Palestinian President Mahmoud Abbas’s Palestine Liberation Organization published the full-page notices in Hebrew in four major dailies. They described the Arab plan, which was first proposed in 2002 but has long found little interest from Israel.

“Fifty-seven Arab and Islamic countries will establish diplomatic ties and normal relations with Israel in return for a full peace agreement and an end to the occupation,” the text read, under Palestinian and Israel flags set side by side.

Senior Abbas aide Yasser Abed Rabbo said the campaign was meant to inform Israelis about the peace initiative, which until now has been “misinterpreted by the extreme Israeli right wing as an Arab conspiracy against Israel and its future.”

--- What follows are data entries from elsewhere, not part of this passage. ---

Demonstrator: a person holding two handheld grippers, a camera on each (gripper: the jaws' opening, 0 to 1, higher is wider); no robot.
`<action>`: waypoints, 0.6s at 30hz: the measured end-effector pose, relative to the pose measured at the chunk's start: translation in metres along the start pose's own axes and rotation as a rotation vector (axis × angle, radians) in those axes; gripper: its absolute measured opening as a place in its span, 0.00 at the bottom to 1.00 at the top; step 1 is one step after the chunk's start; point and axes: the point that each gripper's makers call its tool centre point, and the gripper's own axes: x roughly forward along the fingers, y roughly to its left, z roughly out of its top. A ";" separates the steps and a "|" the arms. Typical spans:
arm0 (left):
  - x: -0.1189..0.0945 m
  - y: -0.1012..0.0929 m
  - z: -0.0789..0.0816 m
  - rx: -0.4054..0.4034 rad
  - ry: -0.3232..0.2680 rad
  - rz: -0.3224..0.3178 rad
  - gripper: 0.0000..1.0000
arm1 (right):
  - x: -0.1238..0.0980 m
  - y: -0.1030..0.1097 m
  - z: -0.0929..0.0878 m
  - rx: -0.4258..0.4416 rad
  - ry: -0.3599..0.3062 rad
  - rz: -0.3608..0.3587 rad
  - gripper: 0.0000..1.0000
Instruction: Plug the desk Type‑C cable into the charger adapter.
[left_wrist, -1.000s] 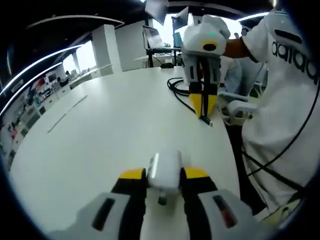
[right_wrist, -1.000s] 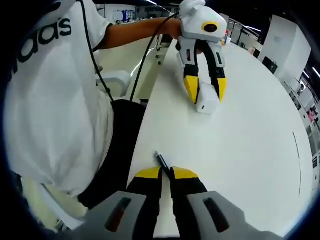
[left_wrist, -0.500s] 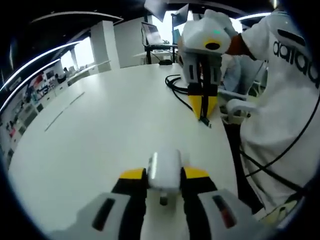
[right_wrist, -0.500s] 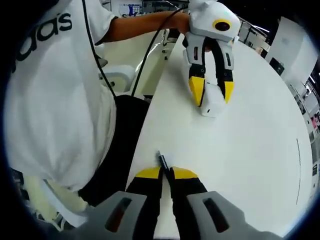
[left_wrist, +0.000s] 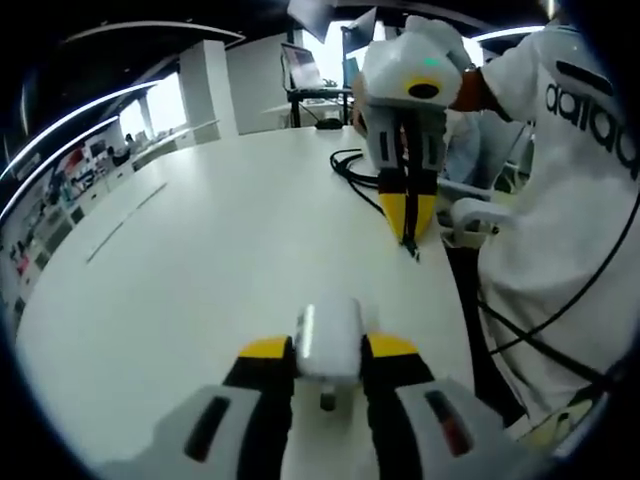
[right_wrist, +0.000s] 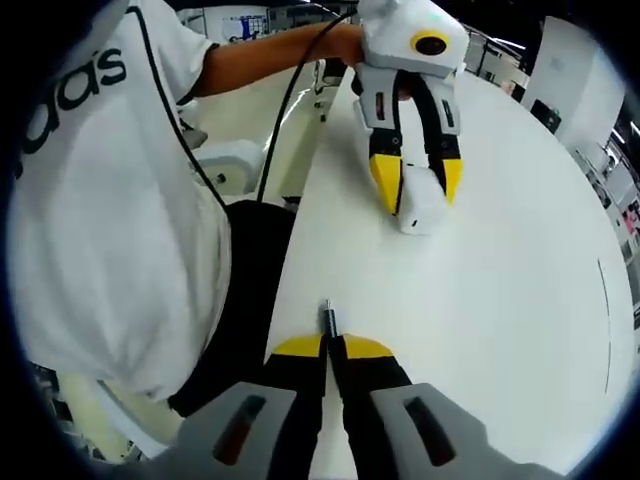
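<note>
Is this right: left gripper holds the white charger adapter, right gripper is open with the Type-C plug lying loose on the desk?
Not quite. The right gripper is shut on the Type-C plug, as the right gripper view shows. The left gripper does hold the white charger adapter.

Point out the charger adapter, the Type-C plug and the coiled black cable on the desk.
charger adapter (left_wrist: 327, 338), left gripper view, on its white top face.
Type-C plug (right_wrist: 326, 317), right gripper view, on its metal tip.
coiled black cable (left_wrist: 352, 170), left gripper view, on the loop lying on the desk.

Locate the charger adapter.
The charger adapter sits clamped in the left gripper over the white table; the right gripper view shows it ahead.
</note>
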 end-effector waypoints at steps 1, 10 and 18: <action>0.000 0.000 0.000 0.000 0.000 -0.001 0.26 | -0.001 0.000 0.000 0.004 -0.003 -0.001 0.03; 0.000 -0.003 0.000 -0.002 -0.012 -0.038 0.26 | -0.005 -0.011 0.010 0.054 -0.070 -0.051 0.02; -0.002 -0.003 -0.003 0.002 -0.014 -0.075 0.26 | -0.003 -0.017 0.013 0.099 -0.098 -0.072 0.02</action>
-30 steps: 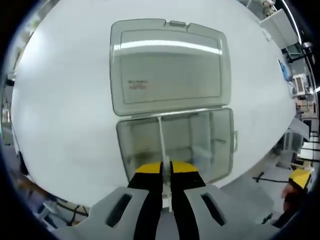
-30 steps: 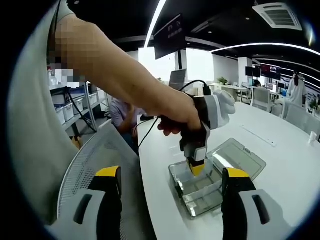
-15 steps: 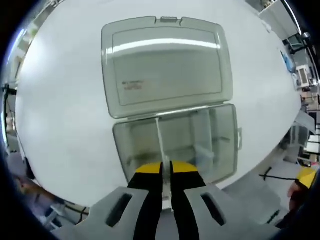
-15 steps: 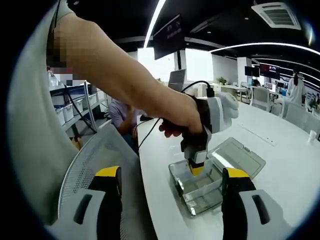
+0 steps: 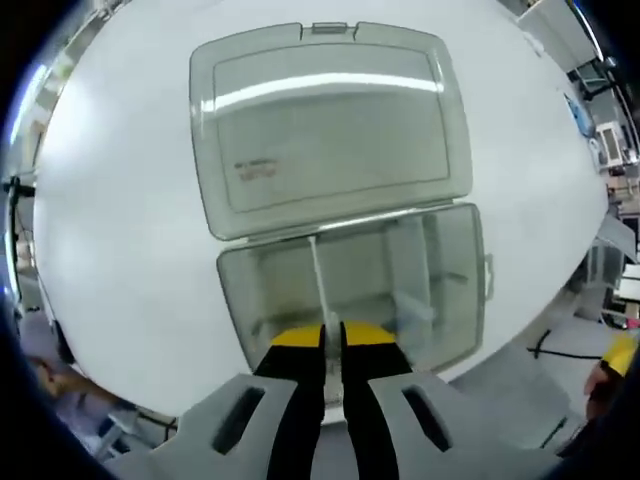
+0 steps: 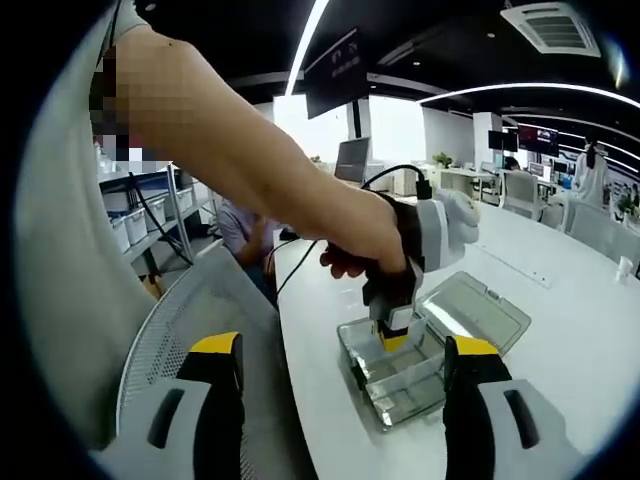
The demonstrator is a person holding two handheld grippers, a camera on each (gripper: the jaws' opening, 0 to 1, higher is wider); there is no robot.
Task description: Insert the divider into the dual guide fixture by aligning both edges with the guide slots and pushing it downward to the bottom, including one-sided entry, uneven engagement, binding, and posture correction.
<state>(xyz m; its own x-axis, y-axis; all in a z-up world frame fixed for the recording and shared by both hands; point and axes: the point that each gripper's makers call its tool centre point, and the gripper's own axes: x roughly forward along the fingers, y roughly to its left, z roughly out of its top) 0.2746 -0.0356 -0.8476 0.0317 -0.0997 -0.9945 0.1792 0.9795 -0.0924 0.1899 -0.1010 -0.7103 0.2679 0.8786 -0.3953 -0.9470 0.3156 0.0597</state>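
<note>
**Left jaws pinch divider inside open case; right jaws spread, holding nothing**

Left gripper view. Left gripper (image 5: 333, 338): yellow-tipped jaws nearly pressed together, only a thin gap between them, pinching the near edge of the divider (image 5: 318, 285). Divider is a thin clear strip, standing on edge inside the fixture tray (image 5: 245, 300), running from the jaws toward the hinge side. Whether both its ends sit in guide slots, or whether it has reached the floor of the tray, cannot be told. Right of the divider, other clear partitions (image 5: 415, 275) stand in the tray. The lid (image 5: 325, 120) lies open flat on the white desk (image 5: 120, 200), hinged to the tray's far side, with a small printed label on its left part.

Right gripper view. Right gripper (image 6: 345, 370): jaws spread wide, one at each lower side of the view, nothing between them, touching nothing. Between them, farther off, a person's hand (image 6: 365, 245) grips the left gripper (image 6: 393, 338), pointed down into the clear case (image 6: 400, 385) on the desk (image 6: 560, 330). A mesh chair back (image 6: 190, 320) sits at lower left, beside the desk edge.
</note>
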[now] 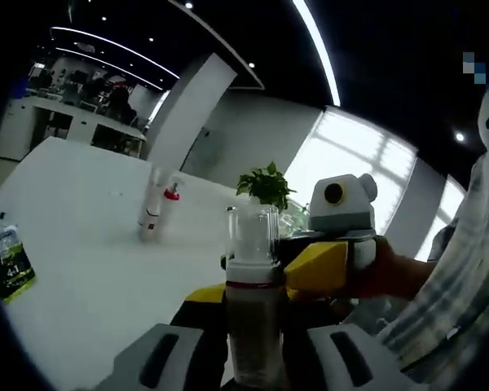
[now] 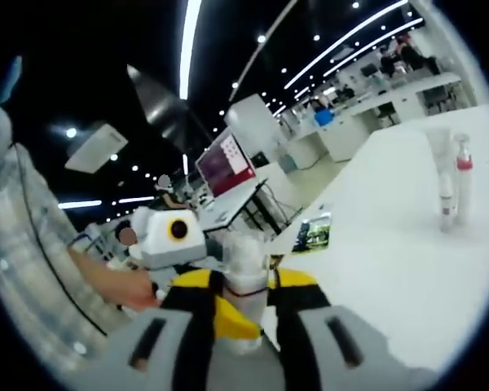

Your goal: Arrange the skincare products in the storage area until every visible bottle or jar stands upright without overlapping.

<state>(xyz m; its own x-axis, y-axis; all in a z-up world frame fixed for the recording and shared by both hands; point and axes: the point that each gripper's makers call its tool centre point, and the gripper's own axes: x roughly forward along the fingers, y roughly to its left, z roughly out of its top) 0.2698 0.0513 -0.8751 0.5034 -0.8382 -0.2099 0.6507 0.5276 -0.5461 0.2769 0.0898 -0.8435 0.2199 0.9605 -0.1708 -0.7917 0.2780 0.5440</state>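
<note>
Clamped between both our left gripper [image 1: 254, 358] and right gripper [image 2: 246, 346] jaws, clear-capped bottle with red band [image 1: 253, 305] needs setting upright beside the two standing white bottles [image 1: 157, 208] on the white tabletop [image 1: 81, 244].

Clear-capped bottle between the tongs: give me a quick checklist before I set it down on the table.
1. Left tongs closed on the clear-capped bottle: ok.
2. Right tongs also around that bottle: looks so; firmness cannot tell.
3. Bottle upright: ok in the left gripper view.
4. Two standing bottles far from it: ok, both upright, close together.
5. Bare white table for placing: ok.
6. Green packet lies flat near the table edge: not a bottle, ok.
</note>
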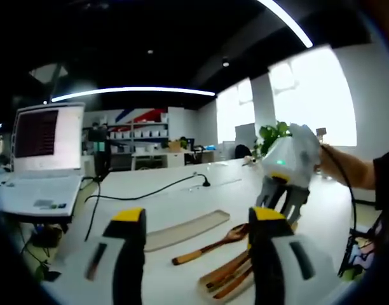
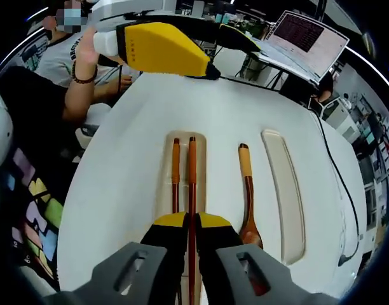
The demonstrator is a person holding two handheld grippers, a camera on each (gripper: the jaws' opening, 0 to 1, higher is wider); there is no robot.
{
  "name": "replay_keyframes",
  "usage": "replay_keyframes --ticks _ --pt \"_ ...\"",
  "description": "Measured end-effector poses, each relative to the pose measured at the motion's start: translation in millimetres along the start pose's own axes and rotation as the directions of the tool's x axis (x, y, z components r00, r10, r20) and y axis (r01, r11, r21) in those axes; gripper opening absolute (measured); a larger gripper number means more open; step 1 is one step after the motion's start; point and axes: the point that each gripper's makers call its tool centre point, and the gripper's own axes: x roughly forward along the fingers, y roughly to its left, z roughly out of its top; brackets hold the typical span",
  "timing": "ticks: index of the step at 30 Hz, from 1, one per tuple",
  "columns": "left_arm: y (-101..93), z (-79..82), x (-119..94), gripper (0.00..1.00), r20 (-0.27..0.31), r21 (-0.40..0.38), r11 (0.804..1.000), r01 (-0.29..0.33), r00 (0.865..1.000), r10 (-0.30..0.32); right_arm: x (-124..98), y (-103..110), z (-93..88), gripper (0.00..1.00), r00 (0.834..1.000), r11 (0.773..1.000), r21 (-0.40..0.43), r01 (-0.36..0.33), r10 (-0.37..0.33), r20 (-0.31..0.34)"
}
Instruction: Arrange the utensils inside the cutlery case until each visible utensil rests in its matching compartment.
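No brand or label can be read; the open laptop (image 1: 45, 159) at the far end of the white surface (image 2: 131, 152) shows dark rows of text too small to make out. In the right gripper view, a long cream cutlery case half (image 2: 184, 184) holds two wooden chopsticks (image 2: 176, 171) side by side. The right claw (image 2: 189, 222) is narrowed onto the nearer end of one chopstick. Just beside this tray a wooden spoon (image 2: 247, 190) lies on the bare surface, between it and a second shallow tray (image 2: 285, 190) with nothing in it. The left claw (image 1: 197, 216) stands wide apart above the surface, holding nothing.
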Motion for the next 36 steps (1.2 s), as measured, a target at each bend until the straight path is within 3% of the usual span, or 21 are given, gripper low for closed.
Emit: replay_keyframes --ticks 36 --pt "-2.7 -1.6 0.4 0.68 -0.005 0.002 1.000 0.008 1.000 -0.008 10.2 5.8 1.4 0.05 1.000 0.999 0.025 -0.025 0.025 -0.014"
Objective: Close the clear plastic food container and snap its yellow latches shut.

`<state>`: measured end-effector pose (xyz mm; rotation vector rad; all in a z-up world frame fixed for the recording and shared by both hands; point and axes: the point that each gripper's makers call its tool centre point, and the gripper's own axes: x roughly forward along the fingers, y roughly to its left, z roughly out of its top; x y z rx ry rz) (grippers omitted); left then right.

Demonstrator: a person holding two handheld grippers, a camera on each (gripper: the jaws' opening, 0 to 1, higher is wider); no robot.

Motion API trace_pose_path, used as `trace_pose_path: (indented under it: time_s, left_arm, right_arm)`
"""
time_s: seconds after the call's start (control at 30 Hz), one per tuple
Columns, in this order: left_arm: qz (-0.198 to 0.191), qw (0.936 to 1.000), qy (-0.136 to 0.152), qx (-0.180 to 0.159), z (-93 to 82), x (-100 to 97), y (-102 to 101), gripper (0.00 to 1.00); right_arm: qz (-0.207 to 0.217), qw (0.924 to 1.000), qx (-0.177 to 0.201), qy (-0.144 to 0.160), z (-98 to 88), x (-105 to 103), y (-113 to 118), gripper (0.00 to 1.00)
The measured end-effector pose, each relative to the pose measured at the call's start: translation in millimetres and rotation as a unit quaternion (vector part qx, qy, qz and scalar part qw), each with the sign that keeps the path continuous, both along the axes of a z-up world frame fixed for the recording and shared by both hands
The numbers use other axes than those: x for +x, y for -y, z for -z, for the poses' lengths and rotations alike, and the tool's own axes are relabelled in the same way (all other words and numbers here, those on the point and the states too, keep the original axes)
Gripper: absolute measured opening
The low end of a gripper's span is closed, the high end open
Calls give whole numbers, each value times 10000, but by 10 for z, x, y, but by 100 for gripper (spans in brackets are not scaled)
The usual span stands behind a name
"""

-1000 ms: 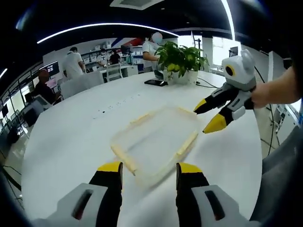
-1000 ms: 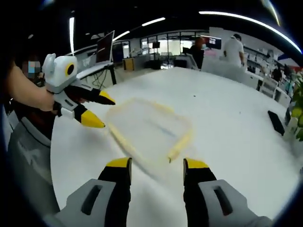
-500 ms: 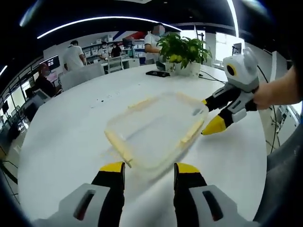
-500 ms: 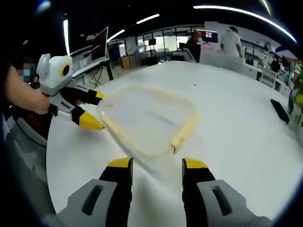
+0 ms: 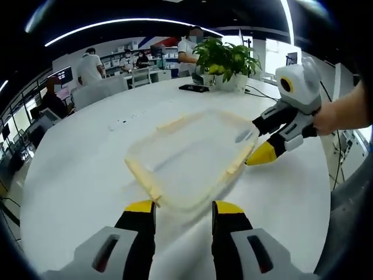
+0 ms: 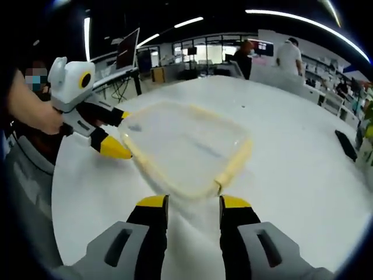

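A clear rectangular plastic food container [image 5: 189, 157] with pale yellow latches lies flat on the round white table [image 5: 76, 175], its long axis running diagonally across both views. The left gripper [image 5: 183, 213] and right gripper [image 6: 192, 204] hover at opposite ends, jaws spread apart, gripping nothing.

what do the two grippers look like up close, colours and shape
Both match: the left gripper and the right gripper have two black fingers capped with yellow tips, rising from light grey housings with dark slots. Seen from the side, each has a rounded white body with a yellow-ringed dark circle. The person's forearms show no sleeve.
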<state>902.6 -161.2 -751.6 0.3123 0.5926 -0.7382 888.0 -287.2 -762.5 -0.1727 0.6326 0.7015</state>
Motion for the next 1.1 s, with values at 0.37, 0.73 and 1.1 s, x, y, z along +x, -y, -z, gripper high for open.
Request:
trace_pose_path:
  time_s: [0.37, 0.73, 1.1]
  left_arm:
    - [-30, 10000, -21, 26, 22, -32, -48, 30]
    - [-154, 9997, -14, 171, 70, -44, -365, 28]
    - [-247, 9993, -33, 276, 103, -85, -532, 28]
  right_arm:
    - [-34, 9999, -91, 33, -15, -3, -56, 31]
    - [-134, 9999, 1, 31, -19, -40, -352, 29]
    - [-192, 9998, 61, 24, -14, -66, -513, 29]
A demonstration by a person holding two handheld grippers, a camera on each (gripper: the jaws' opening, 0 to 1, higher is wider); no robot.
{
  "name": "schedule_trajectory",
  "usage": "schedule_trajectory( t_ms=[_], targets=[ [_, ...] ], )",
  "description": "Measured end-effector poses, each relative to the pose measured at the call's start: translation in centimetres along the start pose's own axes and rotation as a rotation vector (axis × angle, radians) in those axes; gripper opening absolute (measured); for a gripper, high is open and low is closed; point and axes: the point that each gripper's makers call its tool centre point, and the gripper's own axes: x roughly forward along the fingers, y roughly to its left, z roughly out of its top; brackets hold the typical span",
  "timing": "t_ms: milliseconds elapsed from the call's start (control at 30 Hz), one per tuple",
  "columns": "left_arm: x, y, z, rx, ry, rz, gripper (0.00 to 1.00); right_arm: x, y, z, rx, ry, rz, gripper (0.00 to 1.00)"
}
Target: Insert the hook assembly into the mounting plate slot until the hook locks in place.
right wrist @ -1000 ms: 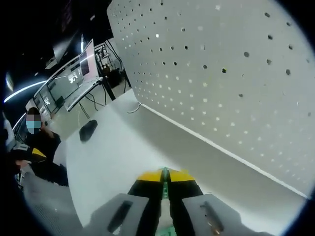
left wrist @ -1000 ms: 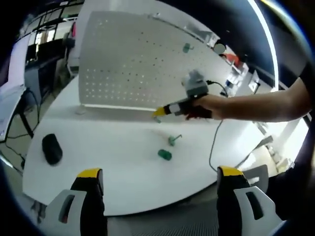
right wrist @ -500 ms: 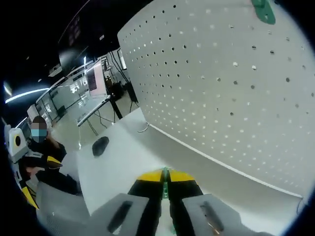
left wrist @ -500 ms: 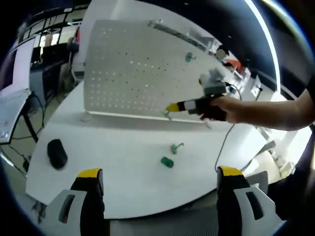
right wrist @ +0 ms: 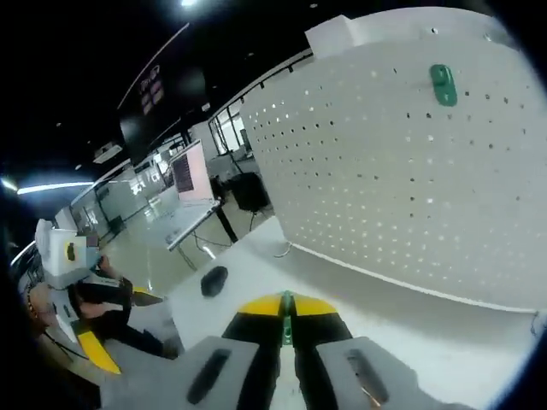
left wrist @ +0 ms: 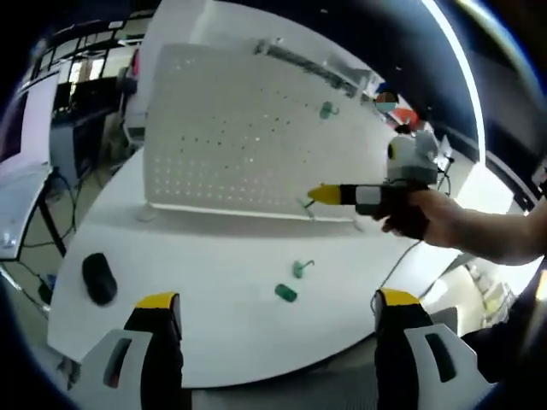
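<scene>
- The right gripper (right wrist: 286, 312) is clenched on a green hook (right wrist: 287, 306), carried low in front of the pegboard (right wrist: 402, 171).
- One hook (right wrist: 443, 84) already sits high on the pegboard.
- Best to line the tip up square with a hole before pushing.
- The left gripper (left wrist: 278, 312) hangs released, well back from the pegboard, above two spare hooks (left wrist: 295, 280).

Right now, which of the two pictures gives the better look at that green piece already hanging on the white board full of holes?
The right gripper view: the mounted green hook sits large and sharp near the top of the pegboard. In the left gripper view the same hook is a small green speck high on the board, too far off for its shape to read.
</scene>
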Motion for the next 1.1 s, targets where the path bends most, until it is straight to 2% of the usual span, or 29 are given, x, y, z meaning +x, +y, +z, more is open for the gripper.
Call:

The Arab League proposal offers Israel peace and normal relations with all Arab countries in return for its withdrawal from all territory the Jewish state captured in the 1967 Middle East war — the West Bank, Gaza Strip, East Jerusalem and the Golan Heights.

REFUGEES

The plan also calls for the sides to agree to a “just solution” for millions of Palestinians classed as refugees from homes and land taken by the new Israeli state in 1948.

The advertisement panel, bordered by the flags of dozens of Arab and other Muslim states, also ran in Arabic in three Palestinian papers.

Egypt and Jordan are the only two of 22 Arab League members to have peace accords with Israel. While some Muslim countries, like Turkey, have close relations, Israelis would like to trade with others, notably in Asia and the Gulf.

Previous Israeli governments have either ignored or rejected the Arab initiative, which would require Israel to dismantle settlements which house hundreds of thousands of Jews.

Foreign Minister Tzipi Livni, who could become prime minister after Israel’s election in February, has described the Arab initiative as an “opportunity” but said this month that peace needed to be hammered out in bilateral talks between Israel, the Palestinians and its Arab neighbours.

President Shimon Peres, whose position is largely ceremonial, said the Arab plan brought hope to the Middle East.